** Task to complete **
Could you please return each line of the data that has the word "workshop"?

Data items

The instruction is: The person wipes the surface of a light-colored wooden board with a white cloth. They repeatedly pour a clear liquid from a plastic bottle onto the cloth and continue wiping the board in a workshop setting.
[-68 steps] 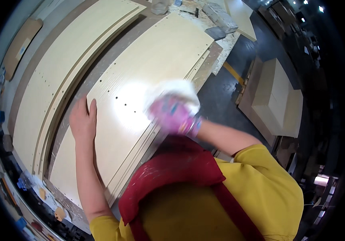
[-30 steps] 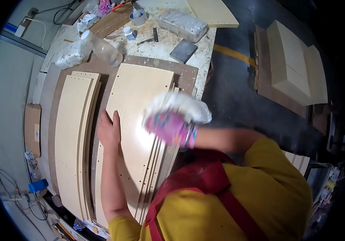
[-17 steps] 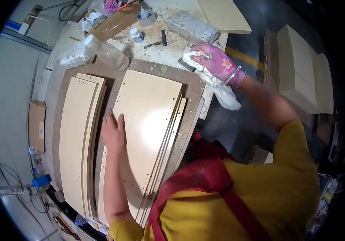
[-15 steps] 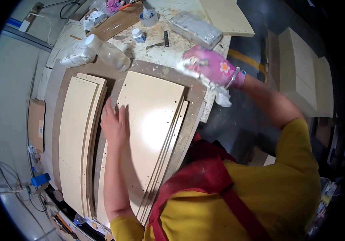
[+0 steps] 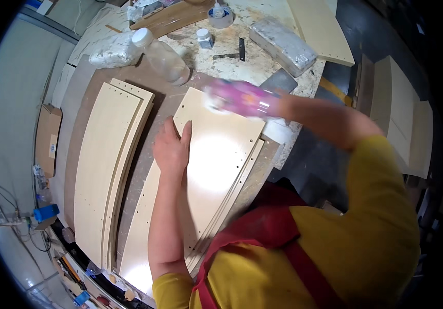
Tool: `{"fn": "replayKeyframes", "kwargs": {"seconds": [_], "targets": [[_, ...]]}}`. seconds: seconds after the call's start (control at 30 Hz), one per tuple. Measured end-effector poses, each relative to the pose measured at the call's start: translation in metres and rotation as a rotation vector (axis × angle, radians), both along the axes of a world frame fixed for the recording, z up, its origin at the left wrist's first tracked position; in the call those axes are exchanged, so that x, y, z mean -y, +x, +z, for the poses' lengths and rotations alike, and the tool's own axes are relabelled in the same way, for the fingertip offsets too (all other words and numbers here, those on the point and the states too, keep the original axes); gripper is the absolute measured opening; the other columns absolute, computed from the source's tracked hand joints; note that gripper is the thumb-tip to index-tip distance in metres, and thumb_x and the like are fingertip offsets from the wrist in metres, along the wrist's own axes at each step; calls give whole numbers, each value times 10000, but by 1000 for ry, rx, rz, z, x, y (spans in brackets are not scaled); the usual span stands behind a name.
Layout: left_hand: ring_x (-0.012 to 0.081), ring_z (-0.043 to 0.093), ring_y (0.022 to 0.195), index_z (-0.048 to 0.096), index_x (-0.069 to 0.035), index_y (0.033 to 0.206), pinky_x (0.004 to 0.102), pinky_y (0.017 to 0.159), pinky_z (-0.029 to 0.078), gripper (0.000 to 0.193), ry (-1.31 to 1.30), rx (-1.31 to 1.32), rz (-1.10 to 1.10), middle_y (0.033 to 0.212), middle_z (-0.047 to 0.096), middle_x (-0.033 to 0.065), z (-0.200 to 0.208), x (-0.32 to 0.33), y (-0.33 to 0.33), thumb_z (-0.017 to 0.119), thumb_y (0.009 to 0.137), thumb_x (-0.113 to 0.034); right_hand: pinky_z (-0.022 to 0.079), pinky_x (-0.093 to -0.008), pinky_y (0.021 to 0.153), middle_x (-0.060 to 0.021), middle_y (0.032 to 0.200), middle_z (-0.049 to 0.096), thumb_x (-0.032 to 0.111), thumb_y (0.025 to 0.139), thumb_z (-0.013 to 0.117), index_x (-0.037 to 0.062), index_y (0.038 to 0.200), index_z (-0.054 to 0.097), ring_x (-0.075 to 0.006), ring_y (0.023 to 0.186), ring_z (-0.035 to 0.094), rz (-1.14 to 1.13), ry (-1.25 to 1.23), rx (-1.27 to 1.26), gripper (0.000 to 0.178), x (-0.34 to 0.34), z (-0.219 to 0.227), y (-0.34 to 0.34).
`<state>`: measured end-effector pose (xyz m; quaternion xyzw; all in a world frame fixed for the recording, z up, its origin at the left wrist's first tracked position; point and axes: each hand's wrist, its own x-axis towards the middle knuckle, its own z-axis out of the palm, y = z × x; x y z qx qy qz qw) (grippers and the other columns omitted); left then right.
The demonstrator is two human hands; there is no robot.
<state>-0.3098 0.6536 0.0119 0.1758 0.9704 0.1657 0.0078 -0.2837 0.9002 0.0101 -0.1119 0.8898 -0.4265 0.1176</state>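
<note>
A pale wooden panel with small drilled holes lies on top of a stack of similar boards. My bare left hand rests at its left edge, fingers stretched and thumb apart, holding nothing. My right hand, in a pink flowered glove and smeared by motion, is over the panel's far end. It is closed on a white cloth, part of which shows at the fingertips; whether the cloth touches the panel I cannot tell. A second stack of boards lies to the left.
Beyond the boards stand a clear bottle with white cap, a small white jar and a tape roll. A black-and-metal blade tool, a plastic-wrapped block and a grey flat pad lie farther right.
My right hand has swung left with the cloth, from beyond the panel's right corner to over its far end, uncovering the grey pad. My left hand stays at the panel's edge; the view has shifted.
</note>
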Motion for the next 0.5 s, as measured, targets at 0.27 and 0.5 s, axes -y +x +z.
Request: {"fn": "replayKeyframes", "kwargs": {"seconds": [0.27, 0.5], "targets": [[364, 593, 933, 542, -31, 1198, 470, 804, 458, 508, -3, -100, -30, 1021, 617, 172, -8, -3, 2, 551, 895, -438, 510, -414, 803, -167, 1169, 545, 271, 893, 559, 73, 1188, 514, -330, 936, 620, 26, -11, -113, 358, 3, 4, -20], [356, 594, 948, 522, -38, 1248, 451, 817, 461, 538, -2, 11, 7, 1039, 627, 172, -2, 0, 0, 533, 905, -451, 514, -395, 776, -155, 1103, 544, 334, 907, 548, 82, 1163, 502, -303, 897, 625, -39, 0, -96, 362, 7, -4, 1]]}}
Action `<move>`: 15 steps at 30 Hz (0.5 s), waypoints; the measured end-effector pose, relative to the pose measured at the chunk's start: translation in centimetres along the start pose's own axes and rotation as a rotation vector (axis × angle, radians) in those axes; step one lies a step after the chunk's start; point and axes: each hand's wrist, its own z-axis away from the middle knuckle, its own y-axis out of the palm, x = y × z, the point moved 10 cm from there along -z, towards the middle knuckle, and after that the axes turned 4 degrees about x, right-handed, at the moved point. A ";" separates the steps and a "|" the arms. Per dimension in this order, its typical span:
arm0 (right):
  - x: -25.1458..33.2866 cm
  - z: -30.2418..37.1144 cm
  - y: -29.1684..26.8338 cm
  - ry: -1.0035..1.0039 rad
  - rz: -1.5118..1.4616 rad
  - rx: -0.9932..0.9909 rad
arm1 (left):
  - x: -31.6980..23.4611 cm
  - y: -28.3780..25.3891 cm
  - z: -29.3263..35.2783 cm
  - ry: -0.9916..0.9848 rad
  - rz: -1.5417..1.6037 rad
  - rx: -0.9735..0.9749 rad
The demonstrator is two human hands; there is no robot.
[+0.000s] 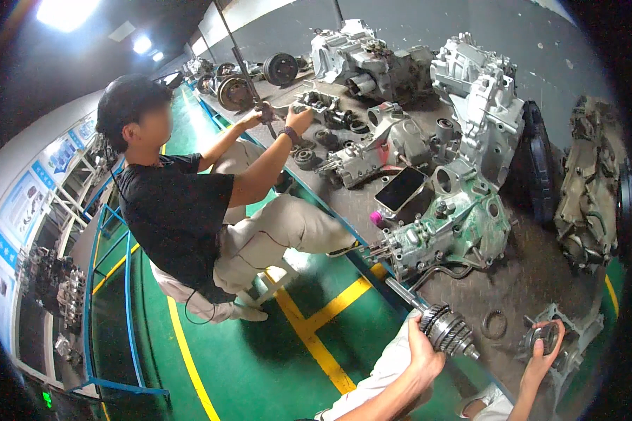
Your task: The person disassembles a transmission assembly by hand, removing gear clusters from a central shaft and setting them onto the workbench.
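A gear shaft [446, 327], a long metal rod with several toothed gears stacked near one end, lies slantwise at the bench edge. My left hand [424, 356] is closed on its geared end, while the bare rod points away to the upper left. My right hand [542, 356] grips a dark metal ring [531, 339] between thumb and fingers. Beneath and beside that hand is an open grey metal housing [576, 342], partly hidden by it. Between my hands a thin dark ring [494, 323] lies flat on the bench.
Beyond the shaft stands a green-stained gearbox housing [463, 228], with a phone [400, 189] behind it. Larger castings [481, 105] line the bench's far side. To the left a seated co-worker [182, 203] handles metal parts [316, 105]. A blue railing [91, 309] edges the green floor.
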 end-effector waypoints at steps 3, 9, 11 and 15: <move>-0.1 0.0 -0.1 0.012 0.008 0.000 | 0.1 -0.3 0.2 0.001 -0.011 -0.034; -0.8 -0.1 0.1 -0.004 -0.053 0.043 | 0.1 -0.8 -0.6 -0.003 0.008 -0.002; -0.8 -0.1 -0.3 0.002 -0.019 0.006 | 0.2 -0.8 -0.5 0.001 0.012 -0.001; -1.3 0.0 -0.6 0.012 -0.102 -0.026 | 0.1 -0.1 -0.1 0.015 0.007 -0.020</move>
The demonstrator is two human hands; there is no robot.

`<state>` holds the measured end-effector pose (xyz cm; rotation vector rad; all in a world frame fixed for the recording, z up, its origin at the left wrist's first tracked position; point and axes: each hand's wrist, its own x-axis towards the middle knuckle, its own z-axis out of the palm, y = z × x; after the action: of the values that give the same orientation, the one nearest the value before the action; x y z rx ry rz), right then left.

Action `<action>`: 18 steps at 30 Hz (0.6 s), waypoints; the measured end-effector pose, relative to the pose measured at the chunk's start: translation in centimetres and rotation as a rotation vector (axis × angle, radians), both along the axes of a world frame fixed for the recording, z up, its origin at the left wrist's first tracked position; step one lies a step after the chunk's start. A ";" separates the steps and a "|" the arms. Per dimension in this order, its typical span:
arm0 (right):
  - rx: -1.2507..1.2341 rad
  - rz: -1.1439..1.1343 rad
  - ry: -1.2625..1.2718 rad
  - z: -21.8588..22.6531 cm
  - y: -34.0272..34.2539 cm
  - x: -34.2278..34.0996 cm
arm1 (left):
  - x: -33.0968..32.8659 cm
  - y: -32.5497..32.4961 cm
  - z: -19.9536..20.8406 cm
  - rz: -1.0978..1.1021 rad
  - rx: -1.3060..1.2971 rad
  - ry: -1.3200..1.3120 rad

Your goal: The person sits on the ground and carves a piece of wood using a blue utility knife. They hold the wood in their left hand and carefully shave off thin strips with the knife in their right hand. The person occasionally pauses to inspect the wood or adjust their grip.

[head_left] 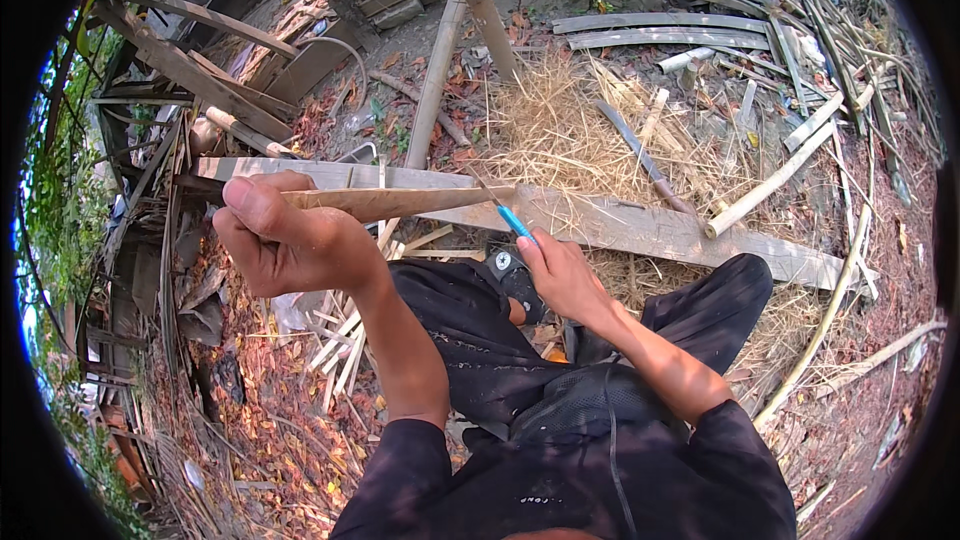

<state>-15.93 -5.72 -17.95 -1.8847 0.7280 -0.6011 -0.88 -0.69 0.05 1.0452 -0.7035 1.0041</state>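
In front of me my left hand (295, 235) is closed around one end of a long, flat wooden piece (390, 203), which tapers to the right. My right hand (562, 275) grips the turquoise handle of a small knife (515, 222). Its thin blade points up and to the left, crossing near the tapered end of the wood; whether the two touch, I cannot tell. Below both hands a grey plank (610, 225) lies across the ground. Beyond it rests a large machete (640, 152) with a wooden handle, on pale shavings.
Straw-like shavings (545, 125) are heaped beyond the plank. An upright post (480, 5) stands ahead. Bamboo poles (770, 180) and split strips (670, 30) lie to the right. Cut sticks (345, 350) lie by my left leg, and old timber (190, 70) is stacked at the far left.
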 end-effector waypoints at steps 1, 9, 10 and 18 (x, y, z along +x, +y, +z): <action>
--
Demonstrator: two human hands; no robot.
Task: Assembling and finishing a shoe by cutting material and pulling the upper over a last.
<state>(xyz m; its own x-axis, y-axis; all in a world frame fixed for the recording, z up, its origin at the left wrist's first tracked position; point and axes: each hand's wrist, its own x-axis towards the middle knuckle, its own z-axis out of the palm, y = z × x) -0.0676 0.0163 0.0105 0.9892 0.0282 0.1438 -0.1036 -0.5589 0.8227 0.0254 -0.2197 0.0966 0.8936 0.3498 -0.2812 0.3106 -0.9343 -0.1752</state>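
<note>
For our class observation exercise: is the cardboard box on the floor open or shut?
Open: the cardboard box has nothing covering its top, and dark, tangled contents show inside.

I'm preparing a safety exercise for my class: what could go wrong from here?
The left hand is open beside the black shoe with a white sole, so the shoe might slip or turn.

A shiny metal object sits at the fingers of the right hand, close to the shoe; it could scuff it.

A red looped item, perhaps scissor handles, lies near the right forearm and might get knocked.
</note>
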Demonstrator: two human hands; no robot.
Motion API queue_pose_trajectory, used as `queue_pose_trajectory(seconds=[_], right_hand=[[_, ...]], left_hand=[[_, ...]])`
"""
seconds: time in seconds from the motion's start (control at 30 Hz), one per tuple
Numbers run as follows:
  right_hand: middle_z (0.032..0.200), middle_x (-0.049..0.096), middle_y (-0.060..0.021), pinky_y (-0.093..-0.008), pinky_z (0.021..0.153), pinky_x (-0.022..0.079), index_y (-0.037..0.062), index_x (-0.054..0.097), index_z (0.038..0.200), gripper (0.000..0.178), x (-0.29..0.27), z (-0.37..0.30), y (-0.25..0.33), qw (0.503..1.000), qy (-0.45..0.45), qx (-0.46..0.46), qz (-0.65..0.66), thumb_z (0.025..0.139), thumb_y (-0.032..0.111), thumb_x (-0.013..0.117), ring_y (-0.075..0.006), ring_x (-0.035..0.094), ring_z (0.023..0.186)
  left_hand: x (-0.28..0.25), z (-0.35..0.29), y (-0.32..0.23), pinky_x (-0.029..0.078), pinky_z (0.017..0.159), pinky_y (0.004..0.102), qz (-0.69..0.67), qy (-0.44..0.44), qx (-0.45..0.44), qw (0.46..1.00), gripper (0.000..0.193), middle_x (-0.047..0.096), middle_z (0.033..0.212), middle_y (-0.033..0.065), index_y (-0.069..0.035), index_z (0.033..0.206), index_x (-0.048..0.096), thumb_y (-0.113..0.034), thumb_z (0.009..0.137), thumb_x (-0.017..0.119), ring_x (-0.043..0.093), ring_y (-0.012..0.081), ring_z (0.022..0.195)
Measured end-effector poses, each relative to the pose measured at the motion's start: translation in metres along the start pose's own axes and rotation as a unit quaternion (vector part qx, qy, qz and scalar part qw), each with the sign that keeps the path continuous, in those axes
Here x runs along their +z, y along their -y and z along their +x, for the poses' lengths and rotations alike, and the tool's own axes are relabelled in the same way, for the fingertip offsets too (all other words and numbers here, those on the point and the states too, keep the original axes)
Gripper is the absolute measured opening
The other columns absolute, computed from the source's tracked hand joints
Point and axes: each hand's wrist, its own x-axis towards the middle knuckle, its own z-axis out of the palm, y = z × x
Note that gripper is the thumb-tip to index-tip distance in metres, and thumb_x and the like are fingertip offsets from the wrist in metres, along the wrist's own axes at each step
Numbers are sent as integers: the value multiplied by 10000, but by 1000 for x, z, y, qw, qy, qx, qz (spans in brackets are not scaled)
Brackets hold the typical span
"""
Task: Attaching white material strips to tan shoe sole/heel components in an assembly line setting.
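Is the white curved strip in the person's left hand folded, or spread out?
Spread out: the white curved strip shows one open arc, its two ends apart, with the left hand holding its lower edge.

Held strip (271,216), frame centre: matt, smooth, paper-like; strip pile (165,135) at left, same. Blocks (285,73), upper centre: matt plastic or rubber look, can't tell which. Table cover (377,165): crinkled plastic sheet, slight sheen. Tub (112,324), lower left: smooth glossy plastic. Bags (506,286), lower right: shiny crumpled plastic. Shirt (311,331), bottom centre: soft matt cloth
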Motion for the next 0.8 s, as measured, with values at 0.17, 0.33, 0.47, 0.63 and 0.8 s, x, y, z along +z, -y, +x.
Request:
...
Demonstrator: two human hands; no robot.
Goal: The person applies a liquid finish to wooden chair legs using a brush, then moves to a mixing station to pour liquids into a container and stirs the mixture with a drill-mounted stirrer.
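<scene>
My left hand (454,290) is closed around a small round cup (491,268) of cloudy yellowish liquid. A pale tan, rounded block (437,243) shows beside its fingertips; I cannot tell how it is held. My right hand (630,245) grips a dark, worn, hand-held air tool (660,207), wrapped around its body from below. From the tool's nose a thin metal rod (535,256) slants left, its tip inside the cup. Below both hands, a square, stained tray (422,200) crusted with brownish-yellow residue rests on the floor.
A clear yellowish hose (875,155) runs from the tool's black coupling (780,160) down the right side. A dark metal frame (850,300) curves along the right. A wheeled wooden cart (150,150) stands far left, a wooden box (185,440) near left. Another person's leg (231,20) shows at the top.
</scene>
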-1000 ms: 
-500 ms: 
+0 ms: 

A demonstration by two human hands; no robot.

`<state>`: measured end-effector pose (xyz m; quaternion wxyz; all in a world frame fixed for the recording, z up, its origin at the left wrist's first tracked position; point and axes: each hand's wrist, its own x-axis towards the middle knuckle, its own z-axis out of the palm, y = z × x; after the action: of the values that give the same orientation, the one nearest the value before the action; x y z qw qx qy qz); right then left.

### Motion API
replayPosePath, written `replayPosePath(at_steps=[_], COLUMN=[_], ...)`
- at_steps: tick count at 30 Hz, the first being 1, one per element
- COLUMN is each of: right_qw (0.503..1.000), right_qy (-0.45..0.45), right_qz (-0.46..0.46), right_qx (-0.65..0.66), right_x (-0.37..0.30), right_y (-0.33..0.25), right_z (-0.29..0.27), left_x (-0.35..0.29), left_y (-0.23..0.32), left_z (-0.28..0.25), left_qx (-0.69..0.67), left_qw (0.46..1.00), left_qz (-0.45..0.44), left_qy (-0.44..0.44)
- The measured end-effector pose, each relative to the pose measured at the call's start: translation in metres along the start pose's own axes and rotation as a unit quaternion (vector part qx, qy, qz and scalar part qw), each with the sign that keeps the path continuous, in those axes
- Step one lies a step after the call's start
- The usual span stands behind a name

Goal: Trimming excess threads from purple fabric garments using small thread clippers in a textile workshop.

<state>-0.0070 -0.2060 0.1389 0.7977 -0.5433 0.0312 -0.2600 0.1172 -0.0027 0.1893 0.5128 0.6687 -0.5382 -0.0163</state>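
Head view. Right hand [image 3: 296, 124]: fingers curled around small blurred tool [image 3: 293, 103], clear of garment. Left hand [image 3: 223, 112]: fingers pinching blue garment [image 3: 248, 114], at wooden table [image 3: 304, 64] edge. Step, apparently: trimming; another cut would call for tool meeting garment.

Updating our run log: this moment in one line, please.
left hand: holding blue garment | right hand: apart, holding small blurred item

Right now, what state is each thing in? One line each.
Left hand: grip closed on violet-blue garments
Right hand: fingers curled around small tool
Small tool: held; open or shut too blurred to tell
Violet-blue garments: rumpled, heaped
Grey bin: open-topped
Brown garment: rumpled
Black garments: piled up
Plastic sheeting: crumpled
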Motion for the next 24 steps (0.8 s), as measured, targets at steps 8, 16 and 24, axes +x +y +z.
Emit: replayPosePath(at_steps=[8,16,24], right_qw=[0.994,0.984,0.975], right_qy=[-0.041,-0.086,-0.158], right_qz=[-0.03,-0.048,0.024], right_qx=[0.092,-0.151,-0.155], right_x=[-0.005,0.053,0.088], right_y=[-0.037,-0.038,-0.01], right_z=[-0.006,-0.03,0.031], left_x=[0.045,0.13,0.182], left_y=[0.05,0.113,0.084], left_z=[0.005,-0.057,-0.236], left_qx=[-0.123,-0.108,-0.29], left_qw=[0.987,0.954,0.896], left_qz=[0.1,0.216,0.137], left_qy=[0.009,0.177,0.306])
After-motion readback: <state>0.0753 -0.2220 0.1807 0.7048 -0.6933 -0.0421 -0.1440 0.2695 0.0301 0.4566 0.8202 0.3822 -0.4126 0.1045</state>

** Result of this task **
The instruction is: The person wipes the surface of a light-colored wooden board with a white cloth. They repeatedly pour a clear liquid from a plastic bottle onto the cloth and continue wiping the board in a workshop setting.
Goal: Trimming excess threads from purple fabric garments using small thread clippers in a textile workshop.

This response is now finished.